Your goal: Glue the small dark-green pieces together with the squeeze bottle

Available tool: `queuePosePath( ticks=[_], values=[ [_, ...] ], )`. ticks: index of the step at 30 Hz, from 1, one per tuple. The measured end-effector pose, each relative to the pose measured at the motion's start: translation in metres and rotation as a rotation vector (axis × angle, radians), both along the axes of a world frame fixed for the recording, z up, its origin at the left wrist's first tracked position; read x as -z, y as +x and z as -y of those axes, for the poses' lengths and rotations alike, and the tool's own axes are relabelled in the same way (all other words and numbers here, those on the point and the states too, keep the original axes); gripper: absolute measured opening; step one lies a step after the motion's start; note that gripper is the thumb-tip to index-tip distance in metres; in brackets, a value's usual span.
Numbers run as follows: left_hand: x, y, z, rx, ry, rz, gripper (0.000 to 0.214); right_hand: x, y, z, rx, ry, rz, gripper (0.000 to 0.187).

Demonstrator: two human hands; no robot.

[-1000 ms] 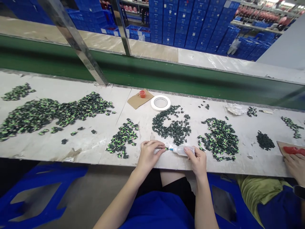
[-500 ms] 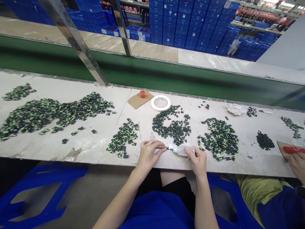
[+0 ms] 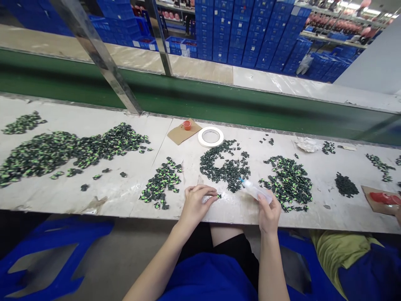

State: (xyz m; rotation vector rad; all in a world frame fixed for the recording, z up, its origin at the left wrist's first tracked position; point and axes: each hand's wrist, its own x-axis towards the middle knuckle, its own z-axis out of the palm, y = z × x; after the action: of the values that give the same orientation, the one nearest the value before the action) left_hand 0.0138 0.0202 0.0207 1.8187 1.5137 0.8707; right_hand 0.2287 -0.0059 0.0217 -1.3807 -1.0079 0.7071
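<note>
Near the middle of the workbench's (image 3: 106, 190) near edge, the left hand (image 3: 196, 203) rests with its thumb and fingertips pinched together, and a small black-and-green piece (image 3: 219, 196) pokes out from them toward the right. The right hand (image 3: 268, 213) is wrapped around a squeeze bottle (image 3: 257, 191), thumb along its side, its wrist just over that same edge. The key relation is between the bottle's blue tip (image 3: 242, 179) and the piece: the tip stands to the right of it and a little farther from the near edge, with a clear gap between. The bottle's long axis slants, its base toward the right and the near edge, its tip toward the left and the far edge, so that it points over the near-right fringe of a heap of small dark parts (image 3: 209, 167) rather than at the piece; whether the tip touches that heap I cannot tell. The left hand is by far the nearer one to the piece. The bottle looks slim, whitish and translucent, its contents not discernible. The piece is mostly black with a bright green patch, too small here for its own long axis to be read.
</note>
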Motion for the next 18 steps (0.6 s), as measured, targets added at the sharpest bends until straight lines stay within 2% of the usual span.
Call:
queuePosePath(
  ticks=[3,6,11,14,16,18],
  values=[
    [0.001,0.001,0.001,0.003,-0.011,0.000,0.009,-0.003,0.003,-0.010,0.127,0.039,0.018,0.038],
    [0.004,0.001,0.002,0.014,0.005,-0.018,0.012,-0.007,0.004,-0.027,0.225,0.000,0.149,0.049],
    [0.010,-0.001,0.004,0.059,0.083,-0.044,0.013,0.001,0.004,-0.048,0.232,-0.175,0.375,0.065],
    [0.014,-0.002,0.006,0.080,0.145,-0.047,0.014,0.003,0.002,-0.044,0.277,-0.167,0.486,0.072],
    [0.019,-0.002,0.006,0.075,0.185,-0.048,0.014,0.001,0.000,-0.035,0.338,-0.064,0.578,0.068],
    [0.023,-0.001,0.007,0.069,0.210,-0.052,0.015,-0.001,-0.004,-0.026,0.359,0.079,0.693,0.044]
  ],
)
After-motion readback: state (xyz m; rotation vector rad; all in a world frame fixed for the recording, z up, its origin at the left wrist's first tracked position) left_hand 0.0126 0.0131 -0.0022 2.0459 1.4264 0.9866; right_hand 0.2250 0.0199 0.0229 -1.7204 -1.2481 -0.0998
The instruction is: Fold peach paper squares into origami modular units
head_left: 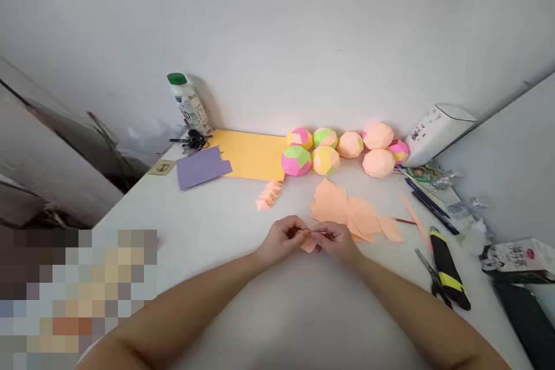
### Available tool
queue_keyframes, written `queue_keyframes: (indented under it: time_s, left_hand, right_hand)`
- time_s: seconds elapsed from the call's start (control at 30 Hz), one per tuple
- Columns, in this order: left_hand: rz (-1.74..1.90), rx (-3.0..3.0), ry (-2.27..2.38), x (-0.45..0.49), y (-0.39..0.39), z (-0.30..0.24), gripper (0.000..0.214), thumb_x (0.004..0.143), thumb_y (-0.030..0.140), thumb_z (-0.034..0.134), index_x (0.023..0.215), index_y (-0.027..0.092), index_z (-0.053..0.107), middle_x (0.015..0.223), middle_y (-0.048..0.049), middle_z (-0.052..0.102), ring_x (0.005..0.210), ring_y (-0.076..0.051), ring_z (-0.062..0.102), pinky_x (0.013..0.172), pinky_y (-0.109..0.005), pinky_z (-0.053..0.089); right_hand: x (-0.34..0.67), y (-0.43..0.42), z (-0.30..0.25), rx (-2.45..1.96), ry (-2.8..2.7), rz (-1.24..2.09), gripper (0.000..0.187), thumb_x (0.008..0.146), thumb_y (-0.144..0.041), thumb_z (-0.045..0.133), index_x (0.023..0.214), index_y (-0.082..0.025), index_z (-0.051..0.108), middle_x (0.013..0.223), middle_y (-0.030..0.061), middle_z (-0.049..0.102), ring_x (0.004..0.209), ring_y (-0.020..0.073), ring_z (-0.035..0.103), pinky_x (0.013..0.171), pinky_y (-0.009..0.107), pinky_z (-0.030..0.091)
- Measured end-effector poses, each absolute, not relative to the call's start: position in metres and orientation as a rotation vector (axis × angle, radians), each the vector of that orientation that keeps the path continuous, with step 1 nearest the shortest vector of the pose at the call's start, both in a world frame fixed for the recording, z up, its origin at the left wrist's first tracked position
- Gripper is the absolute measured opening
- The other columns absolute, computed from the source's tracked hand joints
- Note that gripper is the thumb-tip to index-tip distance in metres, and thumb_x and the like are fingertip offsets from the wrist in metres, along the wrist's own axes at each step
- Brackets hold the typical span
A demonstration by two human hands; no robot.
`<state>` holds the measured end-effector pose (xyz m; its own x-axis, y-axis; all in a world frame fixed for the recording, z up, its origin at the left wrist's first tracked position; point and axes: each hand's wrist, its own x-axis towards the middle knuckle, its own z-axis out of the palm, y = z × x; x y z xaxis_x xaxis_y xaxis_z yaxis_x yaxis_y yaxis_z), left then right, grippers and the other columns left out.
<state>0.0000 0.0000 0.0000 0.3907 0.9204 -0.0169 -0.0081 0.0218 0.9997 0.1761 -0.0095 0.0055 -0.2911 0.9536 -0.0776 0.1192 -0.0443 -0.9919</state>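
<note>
Both hands pinch one small peach paper piece [308, 244], the left hand [281, 241] gripping its left side between thumb and fingers and the right hand [337, 241] its right side, with the fingertips of the two close together. The piece is held at the middle of the white table [208, 231], partly hidden by the fingers; whether it touches the tabletop, I cannot tell. Just beyond the right hand, loose peach paper sheets [329, 203] lie overlapping, spreading to the right. Farther off and to the left, a slanting row of small folded peach pieces [269, 195] sits near the edge of a yellow sheet [255, 156]. A purple sheet [202, 167] overlaps the yellow one at its left, and a green-capped bottle [191, 105] stands behind them near the wall [277, 40]. Along the far side, right of the yellow sheet, faceted paper balls [296, 161] in pink, green, yellow and peach are clustered. On the right, scissors [435, 278] lie just beside a black-and-yellow object [446, 263], with dark pens [431, 205] farther back.
</note>
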Motion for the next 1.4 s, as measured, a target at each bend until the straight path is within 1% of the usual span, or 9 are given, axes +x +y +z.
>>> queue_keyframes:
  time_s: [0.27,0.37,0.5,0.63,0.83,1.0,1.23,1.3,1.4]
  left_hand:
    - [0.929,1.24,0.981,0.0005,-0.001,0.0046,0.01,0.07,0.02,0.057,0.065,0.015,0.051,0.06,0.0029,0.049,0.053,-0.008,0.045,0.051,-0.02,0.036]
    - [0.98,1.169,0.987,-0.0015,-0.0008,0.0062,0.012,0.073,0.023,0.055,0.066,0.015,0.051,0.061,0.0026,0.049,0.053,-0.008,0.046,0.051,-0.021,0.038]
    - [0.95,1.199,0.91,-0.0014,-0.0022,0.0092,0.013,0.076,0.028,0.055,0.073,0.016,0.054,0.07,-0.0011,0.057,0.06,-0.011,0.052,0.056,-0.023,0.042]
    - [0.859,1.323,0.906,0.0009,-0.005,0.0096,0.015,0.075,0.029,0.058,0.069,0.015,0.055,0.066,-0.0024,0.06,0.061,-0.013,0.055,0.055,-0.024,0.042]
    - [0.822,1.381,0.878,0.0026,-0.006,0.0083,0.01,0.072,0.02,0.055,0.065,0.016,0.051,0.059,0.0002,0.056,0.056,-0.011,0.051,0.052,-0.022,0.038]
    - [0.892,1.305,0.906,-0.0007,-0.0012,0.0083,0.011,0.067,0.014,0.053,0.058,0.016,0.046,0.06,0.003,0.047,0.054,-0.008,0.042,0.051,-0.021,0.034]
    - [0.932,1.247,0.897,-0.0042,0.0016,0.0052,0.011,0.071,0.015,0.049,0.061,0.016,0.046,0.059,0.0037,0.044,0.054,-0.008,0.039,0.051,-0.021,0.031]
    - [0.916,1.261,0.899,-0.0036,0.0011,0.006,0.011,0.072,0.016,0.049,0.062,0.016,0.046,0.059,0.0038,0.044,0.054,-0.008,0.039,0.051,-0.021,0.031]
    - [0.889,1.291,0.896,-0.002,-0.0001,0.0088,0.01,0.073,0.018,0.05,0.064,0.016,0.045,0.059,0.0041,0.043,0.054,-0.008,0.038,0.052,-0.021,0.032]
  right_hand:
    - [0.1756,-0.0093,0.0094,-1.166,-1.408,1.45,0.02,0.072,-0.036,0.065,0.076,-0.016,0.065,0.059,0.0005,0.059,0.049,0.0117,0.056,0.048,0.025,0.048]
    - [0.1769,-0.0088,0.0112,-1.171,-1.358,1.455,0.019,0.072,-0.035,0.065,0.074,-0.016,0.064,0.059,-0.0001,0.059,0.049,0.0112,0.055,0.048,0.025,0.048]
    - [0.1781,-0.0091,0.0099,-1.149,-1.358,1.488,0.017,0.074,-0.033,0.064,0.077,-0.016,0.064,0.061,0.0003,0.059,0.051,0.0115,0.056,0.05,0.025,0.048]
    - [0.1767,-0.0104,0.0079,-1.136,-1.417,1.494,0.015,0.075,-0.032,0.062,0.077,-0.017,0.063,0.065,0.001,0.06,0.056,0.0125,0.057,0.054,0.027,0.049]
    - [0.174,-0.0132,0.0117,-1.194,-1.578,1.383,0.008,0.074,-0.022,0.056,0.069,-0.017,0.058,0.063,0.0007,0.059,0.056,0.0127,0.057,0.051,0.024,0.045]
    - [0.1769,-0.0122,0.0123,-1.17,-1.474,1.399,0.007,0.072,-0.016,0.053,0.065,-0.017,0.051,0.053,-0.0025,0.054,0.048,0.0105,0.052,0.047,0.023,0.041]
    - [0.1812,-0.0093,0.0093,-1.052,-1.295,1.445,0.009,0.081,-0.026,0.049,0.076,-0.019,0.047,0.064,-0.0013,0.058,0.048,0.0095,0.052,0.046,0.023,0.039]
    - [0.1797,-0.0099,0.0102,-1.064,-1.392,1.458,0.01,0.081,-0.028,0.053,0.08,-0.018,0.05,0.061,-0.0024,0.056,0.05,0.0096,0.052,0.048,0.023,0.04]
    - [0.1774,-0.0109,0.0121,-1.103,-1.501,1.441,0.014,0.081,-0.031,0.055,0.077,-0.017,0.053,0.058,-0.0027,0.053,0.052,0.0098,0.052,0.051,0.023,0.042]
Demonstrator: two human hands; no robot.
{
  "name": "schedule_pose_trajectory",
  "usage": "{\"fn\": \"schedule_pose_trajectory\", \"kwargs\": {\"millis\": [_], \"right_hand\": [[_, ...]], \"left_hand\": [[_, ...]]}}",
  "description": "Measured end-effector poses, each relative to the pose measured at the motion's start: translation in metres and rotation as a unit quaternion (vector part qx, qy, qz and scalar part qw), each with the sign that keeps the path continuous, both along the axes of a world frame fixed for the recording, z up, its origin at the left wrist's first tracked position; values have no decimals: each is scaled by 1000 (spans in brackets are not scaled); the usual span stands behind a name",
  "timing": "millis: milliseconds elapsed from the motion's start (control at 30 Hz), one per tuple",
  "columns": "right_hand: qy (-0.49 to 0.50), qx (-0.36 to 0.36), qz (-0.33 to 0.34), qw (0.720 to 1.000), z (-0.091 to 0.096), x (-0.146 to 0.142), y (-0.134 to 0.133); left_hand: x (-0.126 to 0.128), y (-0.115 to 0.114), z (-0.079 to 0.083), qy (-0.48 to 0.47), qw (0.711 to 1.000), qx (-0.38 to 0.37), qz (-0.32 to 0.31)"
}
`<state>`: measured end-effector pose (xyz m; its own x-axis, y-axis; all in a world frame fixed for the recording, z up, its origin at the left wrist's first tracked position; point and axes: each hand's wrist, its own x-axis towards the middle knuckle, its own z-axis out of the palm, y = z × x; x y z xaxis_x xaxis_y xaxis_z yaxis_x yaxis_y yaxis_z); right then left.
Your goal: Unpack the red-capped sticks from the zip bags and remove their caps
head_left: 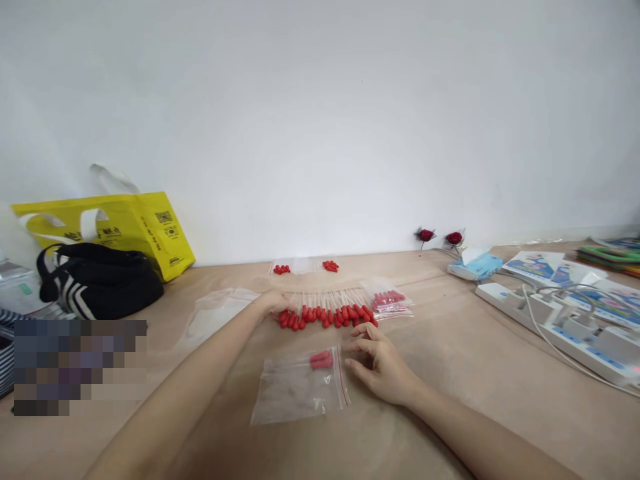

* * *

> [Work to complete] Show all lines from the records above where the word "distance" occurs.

> [Result for this exercise]
Available tool: `queuePosePath( ticks=[_], values=[ [_, ...] ], )`. ticks: index of the step at 30 Hz, from 1, one per tuple. The measured end-effector pose, each relative to the pose measured at the motion's start: translation in metres and rotation as a rotation vector (axis × angle, radians), both along the axes of a world frame fixed for the recording, z up, its origin at the left wrist's first tracked position; read x as -z, y as +x and z as -y of those axes, for the poses' lengths and rotations alike, and the tool's own axes are relabelled in the same way (all other words and numbers here, those on the point and the states too, keep the original axes); gripper: absolute measured opening; step one lies a step after the motion's start; note that gripper is the thumb-tip to index-tip distance in metres; in brackets, a value's usual span.
- Note that gripper is the thumb-tip to index-tip distance in metres, and thumb_x and the like are fingertip offsets from the wrist in metres, along the wrist's own axes at each step

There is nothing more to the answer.